■ WHAT TO DO: I need every line of the material below that includes the string "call".

■ INFORMATION SHOWN:

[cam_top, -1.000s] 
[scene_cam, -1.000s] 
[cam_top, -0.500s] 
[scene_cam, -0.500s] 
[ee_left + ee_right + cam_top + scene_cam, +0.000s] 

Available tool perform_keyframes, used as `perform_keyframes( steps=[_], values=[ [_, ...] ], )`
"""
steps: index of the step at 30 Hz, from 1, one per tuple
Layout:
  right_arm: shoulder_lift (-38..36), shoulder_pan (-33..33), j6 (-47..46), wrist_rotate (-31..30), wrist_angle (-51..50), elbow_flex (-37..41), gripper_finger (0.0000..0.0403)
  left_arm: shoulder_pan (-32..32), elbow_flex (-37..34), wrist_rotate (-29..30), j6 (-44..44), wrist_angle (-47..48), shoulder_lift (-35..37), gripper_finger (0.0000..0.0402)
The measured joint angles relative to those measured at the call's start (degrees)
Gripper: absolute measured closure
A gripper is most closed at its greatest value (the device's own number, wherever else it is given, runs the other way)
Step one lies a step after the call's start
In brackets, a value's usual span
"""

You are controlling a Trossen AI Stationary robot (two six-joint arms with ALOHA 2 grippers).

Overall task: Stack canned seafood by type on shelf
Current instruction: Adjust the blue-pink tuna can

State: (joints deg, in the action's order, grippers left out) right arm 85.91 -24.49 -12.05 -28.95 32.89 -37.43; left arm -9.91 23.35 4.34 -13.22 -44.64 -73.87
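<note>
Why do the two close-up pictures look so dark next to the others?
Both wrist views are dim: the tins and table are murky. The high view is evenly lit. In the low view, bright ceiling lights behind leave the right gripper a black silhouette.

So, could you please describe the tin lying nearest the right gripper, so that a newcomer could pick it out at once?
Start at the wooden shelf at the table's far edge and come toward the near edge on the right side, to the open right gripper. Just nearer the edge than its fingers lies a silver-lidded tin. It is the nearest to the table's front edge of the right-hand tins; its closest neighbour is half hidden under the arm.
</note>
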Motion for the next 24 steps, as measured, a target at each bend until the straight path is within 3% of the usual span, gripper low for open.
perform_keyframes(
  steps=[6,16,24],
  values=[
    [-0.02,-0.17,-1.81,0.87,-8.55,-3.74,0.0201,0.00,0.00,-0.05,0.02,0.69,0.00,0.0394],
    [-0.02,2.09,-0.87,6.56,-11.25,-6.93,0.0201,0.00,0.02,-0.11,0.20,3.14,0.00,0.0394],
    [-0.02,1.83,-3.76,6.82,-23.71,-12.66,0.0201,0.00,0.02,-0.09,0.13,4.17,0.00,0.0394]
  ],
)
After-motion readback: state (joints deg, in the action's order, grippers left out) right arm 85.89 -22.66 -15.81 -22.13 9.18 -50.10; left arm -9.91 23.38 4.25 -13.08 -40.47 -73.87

■ RESPONSE:
The measured joint angles relative to those measured at the call's start (degrees)
Step one lies a step after the call's start

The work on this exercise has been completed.